THEY'RE a funny lot the English.
Stick them in foreign climes and they will rally together and assert an Englishness that dare not speak its name in their own land.
But what makes the English uniquely funny is their natural inclination towards irony. Innocently, perhaps, the everyday becomes charged with humour.
Although American by birth, Okehampton author Karen Nelson — more familiar to readers as Karen Hayes — perfectly captures that English sense of irony in her latest book, Foreign Fields.
This witty and entertaining novel centres on three groups of English people who, separately, decide to up sticks and start new lives in Umbria in Italy. Not as twee as Tuscany, but with affordable properties.
The three groups, unknown to each other, turn up in the same cluster of cottages.
Put the English in a strange land and strange things will happen. Admiring glances are read and miss-read and comical confusion soon reigns supreme.
The maternal Mary desperately clings to her Englishness. Examine this: Mary washed out the mugs and dried them carefully on her National Trust bluebell tea towel.
This is funny. Why? Search me. It is also, very English. And the sentence was not thrown together. Karen (I cannot call her Nelson) chooses words with skill. The use of that word 'carefully' tells us much about Mary. And that tea towel is not just a National Trust one; it is 'bluebell'. Good stuff.
Later, Mary, whose larder in Italy is packed full of English produce, is described as mixing P G Tips and Earl Grey so that the Earl Grey 'will last until Christmas'.
There are other well-rounded characters such as Fabrizio, an Italian, who is a combination of Latin lover and Frank Spencer. Compare his 'go get 'em' attitude towards women with that of the reserved Bernard, a Devon-born farmer in whom lust silently burns.
The action spins around Henrietta, who has escaped the high-life of the fashion world, moved to Umbria with older sister Isabel and adopted baby Krishna.
There is also a gay partnership, but Karen resists the temptation to make them high camp and in doing so makes them more credible.

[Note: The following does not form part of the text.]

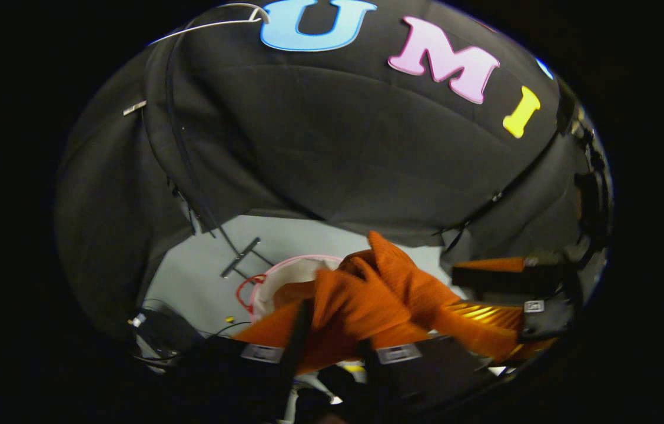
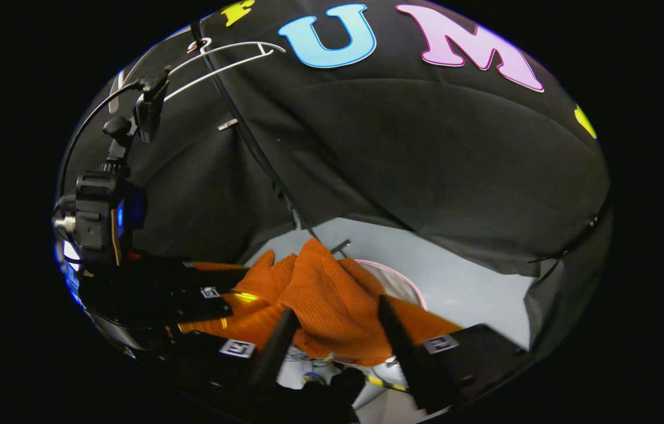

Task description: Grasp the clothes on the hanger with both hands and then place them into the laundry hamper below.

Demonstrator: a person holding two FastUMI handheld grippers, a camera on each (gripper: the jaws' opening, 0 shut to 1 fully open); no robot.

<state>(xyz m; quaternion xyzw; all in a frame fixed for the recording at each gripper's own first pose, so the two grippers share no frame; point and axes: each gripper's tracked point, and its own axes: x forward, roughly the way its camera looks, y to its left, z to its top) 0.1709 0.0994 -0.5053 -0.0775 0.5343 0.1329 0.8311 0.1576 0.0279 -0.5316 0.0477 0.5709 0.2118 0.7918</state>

The humour does not always come from the characters but from the author's skill such as when two of them finally get it together in bed: He answered in kind, with much moaning and groaning and sighing in Italian, and the night was spent very satisfactorily by both parties.
Those final nine words, like a policeman's notebook, have an hilarious pomposity that punctures the passion of the scene.
The trouble with some humorous books is that they go on piling gag upon gag until you become immune.
Karen avoids that trap by some sharp chapter endings — they cut away the fancy frills and bring us back to earth.
It is rare a book makes me laugh out loud. This
one did.
Enjoy.
l Foreign Fields by Karen Nelson is publisbed by Piatkus Books, price £6.99.